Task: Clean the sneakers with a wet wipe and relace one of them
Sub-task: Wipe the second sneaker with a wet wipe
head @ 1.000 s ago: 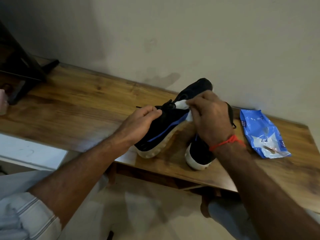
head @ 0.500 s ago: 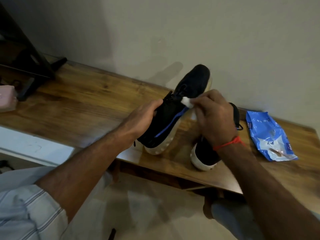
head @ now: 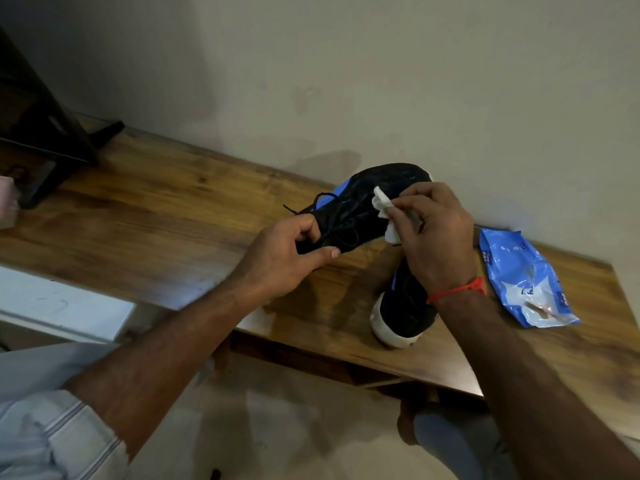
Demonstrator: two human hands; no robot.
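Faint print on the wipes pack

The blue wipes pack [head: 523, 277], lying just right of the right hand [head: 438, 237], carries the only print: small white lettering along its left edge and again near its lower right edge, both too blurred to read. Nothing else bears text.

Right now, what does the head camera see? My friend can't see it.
A left hand holds a black sneaker while the right hand wipes it with a white wipe. The other sneaker and a blue wipes pack lie on the wooden table.
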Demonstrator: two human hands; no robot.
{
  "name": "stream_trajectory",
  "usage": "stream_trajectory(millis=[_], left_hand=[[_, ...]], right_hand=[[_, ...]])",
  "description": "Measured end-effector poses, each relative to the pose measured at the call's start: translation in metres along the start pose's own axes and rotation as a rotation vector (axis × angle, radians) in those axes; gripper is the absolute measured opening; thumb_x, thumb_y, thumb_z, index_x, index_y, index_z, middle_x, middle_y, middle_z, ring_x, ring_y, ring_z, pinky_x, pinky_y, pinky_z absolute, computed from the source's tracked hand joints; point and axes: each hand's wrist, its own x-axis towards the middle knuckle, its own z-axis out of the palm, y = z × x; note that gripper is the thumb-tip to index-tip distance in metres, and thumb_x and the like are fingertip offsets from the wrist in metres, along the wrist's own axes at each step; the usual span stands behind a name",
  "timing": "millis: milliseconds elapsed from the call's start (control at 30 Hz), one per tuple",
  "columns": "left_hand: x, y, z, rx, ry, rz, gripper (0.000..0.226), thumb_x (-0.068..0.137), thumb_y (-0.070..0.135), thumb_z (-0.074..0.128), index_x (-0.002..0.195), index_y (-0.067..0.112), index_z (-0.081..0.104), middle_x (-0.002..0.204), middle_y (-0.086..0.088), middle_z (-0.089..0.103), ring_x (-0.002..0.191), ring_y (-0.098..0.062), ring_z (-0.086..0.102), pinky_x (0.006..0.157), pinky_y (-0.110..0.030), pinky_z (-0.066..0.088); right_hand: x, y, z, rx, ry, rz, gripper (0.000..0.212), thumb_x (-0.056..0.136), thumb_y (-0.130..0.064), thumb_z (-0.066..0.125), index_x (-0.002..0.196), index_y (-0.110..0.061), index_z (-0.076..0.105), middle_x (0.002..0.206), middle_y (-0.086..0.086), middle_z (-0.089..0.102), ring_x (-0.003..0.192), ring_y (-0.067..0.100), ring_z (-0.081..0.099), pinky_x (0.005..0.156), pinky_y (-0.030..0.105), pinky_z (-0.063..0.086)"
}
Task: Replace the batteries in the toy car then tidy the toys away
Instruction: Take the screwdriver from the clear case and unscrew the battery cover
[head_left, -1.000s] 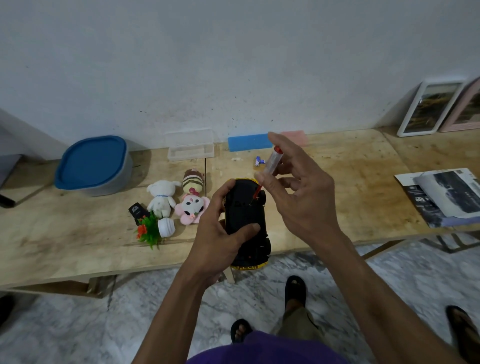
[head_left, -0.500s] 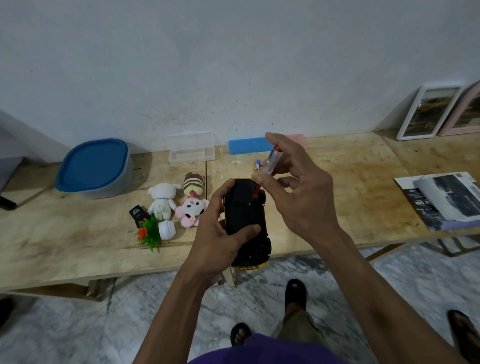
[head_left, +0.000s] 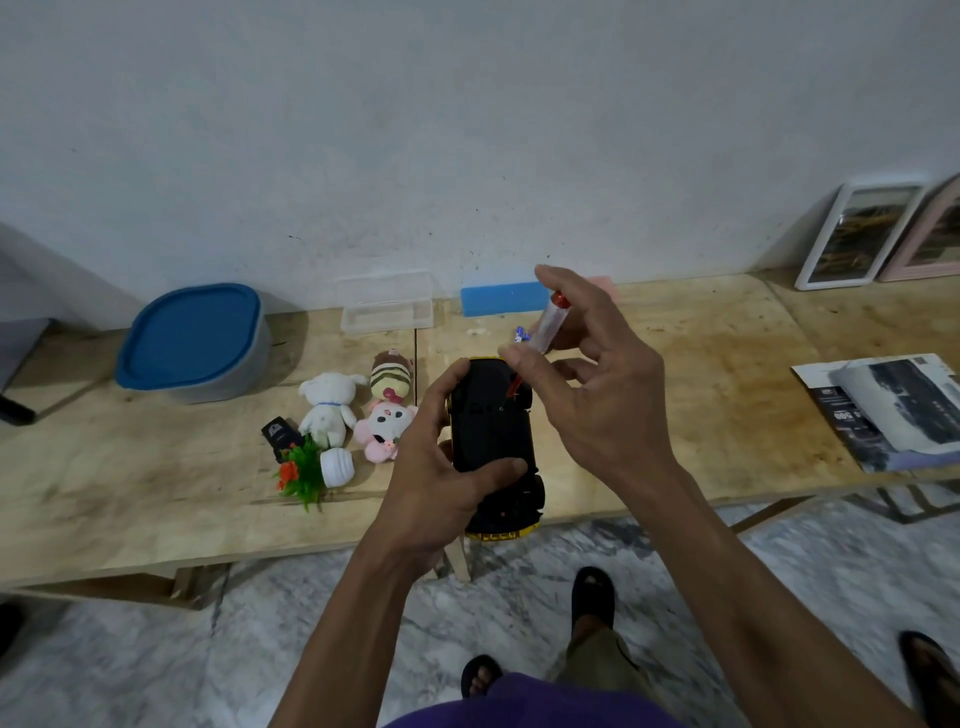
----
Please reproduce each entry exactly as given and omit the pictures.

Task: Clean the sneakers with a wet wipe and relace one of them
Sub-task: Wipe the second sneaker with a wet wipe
head @ 1.000 s ago: 
head @ 0.500 s ago: 
head @ now: 
Demonstrator: two human hands; no robot.
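Faint print on the wipes pack

The blue wipes pack [head: 523, 277], lying just right of the right hand [head: 438, 237], carries the only print: small white lettering along its left edge and again near its lower right edge, both too blurred to read. Nothing else bears text.

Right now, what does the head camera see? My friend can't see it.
A left hand holds a black sneaker while the right hand wipes it with a white wipe. The other sneaker and a blue wipes pack lie on the wooden table.
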Demonstrator: two human hands; no robot.
{
  "name": "stream_trajectory",
  "usage": "stream_trajectory(millis=[_], left_hand=[[_, ...]], right_hand=[[_, ...]])",
  "description": "Measured end-effector poses, each relative to the pose measured at the call's start: translation in metres along the start pose's own axes and rotation as a rotation vector (axis × angle, radians) in those axes; gripper is the absolute measured opening; thumb_x, thumb_y, thumb_z, index_x, index_y, index_z, middle_x, middle_y, middle_z, ring_x, ring_y, ring_z, pinky_x, pinky_y, pinky_z absolute, computed from the source's tracked hand joints; point and axes: each hand's wrist, its own x-axis towards the middle knuckle, its own z-axis out of the palm, y = z × x; note that gripper is the thumb-tip to index-tip distance in metres, and thumb_x and the like are fingertip offsets from the wrist in metres, along the wrist's own axes at each step; the usual span stands behind a name",
  "timing": "millis: milliseconds elapsed from the call's start (control at 30 Hz), one per tuple",
  "columns": "left_hand: x, y, z, rx, ry, rz, gripper (0.000..0.226), thumb_x (-0.068..0.137), thumb_y (-0.070..0.135), thumb_z (-0.074..0.128), index_x (-0.002..0.195), index_y (-0.067..0.112), index_z (-0.081..0.104), middle_x (-0.002..0.204), middle_y (-0.086..0.088), middle_z (-0.089..0.103), ring_x (-0.002..0.191), ring_y (-0.098..0.062), ring_z (-0.086..0.102), pinky_x (0.006..0.157), pinky_y (-0.110..0.030), pinky_z (-0.066..0.088); right_hand: x, y, z, rx, ry, rz, gripper (0.000..0.212), thumb_x (-0.056..0.136), thumb_y (-0.130..0.064), thumb_z (-0.066..0.125), index_x (-0.002..0.196), index_y (-0.110..0.061), index_z (-0.076..0.105), middle_x (0.002..0.206), middle_y (-0.086..0.086), middle_z (-0.089..0.102), ring_x (-0.003..0.192), ring_y (-0.067..0.100), ring_z (-0.081..0.099), pinky_x (0.005..0.156), pinky_y (-0.030..0.105), pinky_z (-0.063..0.086)"
}
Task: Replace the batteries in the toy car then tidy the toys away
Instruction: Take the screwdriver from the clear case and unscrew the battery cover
[head_left, -1.000s] 
[head_left, -0.500s] 
[head_left, +0.000s] 

The answer has nothing more to it.